▸ **Work request**: The whole listing is to be written out again exactly; the pictures are not.

▸ **Given material**:
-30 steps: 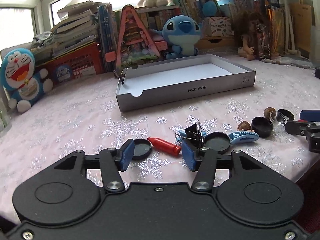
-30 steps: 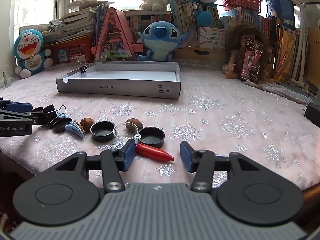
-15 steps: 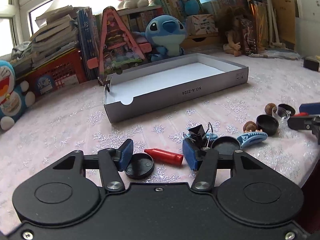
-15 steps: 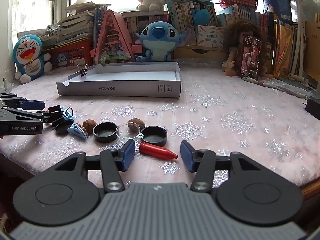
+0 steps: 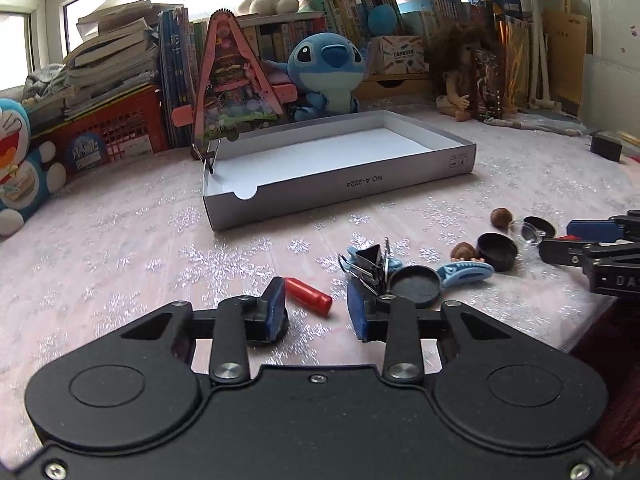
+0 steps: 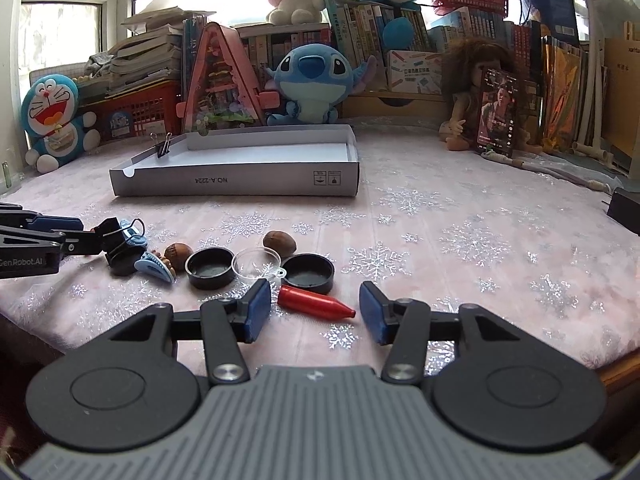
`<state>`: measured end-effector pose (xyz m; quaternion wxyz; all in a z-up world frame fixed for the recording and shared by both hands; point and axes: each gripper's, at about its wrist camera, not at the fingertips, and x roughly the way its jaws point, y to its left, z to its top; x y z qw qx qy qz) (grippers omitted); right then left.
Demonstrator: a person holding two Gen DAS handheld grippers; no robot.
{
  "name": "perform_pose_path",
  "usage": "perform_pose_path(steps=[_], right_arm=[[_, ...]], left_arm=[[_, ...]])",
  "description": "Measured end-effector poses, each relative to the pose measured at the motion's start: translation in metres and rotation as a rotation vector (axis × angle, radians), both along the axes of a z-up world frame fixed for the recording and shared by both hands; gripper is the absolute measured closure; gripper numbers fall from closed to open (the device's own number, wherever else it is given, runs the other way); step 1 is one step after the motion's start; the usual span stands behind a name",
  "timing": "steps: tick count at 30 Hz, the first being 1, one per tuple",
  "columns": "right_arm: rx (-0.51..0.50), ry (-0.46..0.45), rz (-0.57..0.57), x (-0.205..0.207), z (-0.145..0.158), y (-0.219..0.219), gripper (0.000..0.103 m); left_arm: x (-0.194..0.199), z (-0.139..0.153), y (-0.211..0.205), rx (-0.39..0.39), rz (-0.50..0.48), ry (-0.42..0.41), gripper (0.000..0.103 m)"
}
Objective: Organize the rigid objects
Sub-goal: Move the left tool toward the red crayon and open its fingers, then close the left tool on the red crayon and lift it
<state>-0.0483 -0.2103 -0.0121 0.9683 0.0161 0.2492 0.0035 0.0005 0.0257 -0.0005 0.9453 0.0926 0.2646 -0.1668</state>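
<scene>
Two red crayon-like pieces, one per view. Grey box [image 6: 236, 178] sits beyond, empty. Left hand-held gripper [image 5: 316, 310] gapes wide, empty, behind red piece [image 5: 309, 296]; right hand-held gripper [image 6: 314, 311] likewise open around red piece [image 6: 314, 303]. Only the left view shows a black cap [image 5: 276, 330] under its left finger.

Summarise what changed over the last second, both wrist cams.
The left gripper moved forward and down: the red plastic cylinder now lies between its open jaws, and one pad covers most of the flat round black lid. Nothing was gripped or released. The right gripper barely shifted, jaws open, before the red cone-tipped plastic piece. The loose items and the grey cardboard tray stayed put.
</scene>
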Motion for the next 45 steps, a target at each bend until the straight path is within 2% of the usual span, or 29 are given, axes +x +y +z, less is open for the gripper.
perform_pose_path(steps=[4, 6, 16, 20, 25, 33, 39, 45], right_arm=[[0.000, -0.002, -0.006, -0.001, 0.000, 0.000, 0.041], [-0.001, -0.002, -0.008, 0.000, 0.000, 0.000, 0.041], [-0.023, 0.003, -0.019, -0.007, 0.002, -0.005, 0.042], [-0.034, 0.008, -0.041, -0.010, 0.002, -0.012, 0.041], [-0.027, 0.012, -0.089, -0.010, 0.002, -0.021, 0.041], [-0.049, -0.020, -0.011, -0.008, 0.005, -0.016, 0.041], [-0.037, -0.016, -0.003, -0.004, 0.004, -0.012, 0.039], [-0.034, -0.028, -0.020, -0.002, 0.000, -0.010, 0.033]], left_arm=[[-0.007, -0.001, 0.004, -0.018, -0.028, 0.057, 0.070], [-0.007, -0.003, 0.005, -0.014, -0.018, 0.058, 0.070], [0.020, -0.005, 0.016, -0.007, 0.114, 0.045, 0.070], [0.028, -0.005, 0.022, -0.024, 0.152, 0.050, 0.070], [0.032, -0.006, 0.023, -0.004, 0.204, 0.034, 0.070], [0.035, -0.007, 0.033, 0.039, 0.280, 0.016, 0.070], [0.043, -0.007, 0.044, 0.021, 0.357, 0.018, 0.069], [0.037, -0.008, 0.032, -0.064, 0.327, 0.029, 0.049]])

▸ **Your response**:
-30 steps: 
-30 steps: 
-15 steps: 
-15 steps: 
+0 steps: 
+0 steps: 
`<state>`: measured end-effector pose (xyz m; quaternion wxyz; all in a z-up world frame fixed for the recording and shared by both hands; point and axes: each gripper's, at about its wrist camera, not at the fingertips, and x roughly the way its jaws point, y to its left, z to its top; x y z qw qx qy qz) (grippers omitted); right then left.
Demonstrator: a person holding two Gen DAS handheld grippers; no robot.
{
  "name": "perform_pose_path",
  "usage": "perform_pose_path(steps=[_], right_arm=[[_, ...]], left_arm=[[_, ...]])",
  "description": "Measured end-effector poses, each relative to the pose measured at the motion's start: translation in metres and rotation as a rotation vector (axis × angle, radians), both along the axes of a z-up world frame fixed for the recording and shared by both hands; gripper is the absolute measured closure; gripper numbers fall from closed to open (the device's own number, wherever else it is given, runs the other way); step 1 is one step after the motion's start; the usual span stands behind a name",
  "timing": "steps: tick count at 30 Hz, the first being 1, one per tuple",
  "columns": "right_arm: rx (-0.51..0.50), ry (-0.46..0.45), rz (-0.57..0.57), x (-0.205..0.207), z (-0.145..0.158), y (-0.219..0.219), gripper (0.000..0.103 m); left_arm: x (-0.194..0.199), z (-0.139..0.153), y (-0.211..0.205), rx (-0.39..0.39), rz (-0.50..0.48), ry (-0.42..0.41), gripper (0.000..0.103 m)"
}
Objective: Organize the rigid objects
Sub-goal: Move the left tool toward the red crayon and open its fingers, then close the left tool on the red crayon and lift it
<state>-0.0483 -0.2103 -0.0121 0.9683 0.0161 0.2492 0.0035 0.0005 0.0257 -0.0005 0.9453 0.0926 0.2646 -0.1668</state>
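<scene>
Two red crayon-like pieces, one per view. Grey box [image 6: 236, 178] sits beyond, empty. Left hand-held gripper [image 5: 316, 310] gapes wide, empty, behind red piece [image 5: 309, 296]; right hand-held gripper [image 6: 314, 311] likewise open around red piece [image 6: 314, 303]. Only the left view shows a black cap [image 5: 276, 330] under its left finger.

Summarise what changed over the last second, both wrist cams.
The left gripper moved forward and down: the red plastic cylinder now lies between its open jaws, and one pad covers most of the flat round black lid. Nothing was gripped or released. The right gripper barely shifted, jaws open, before the red cone-tipped plastic piece. The loose items and the grey cardboard tray stayed put.
</scene>
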Motion for the next 45 steps, a target at each bend until the straight path is within 2% of the usual span, or 29 are given, axes +x +y +z, less is open for the gripper.
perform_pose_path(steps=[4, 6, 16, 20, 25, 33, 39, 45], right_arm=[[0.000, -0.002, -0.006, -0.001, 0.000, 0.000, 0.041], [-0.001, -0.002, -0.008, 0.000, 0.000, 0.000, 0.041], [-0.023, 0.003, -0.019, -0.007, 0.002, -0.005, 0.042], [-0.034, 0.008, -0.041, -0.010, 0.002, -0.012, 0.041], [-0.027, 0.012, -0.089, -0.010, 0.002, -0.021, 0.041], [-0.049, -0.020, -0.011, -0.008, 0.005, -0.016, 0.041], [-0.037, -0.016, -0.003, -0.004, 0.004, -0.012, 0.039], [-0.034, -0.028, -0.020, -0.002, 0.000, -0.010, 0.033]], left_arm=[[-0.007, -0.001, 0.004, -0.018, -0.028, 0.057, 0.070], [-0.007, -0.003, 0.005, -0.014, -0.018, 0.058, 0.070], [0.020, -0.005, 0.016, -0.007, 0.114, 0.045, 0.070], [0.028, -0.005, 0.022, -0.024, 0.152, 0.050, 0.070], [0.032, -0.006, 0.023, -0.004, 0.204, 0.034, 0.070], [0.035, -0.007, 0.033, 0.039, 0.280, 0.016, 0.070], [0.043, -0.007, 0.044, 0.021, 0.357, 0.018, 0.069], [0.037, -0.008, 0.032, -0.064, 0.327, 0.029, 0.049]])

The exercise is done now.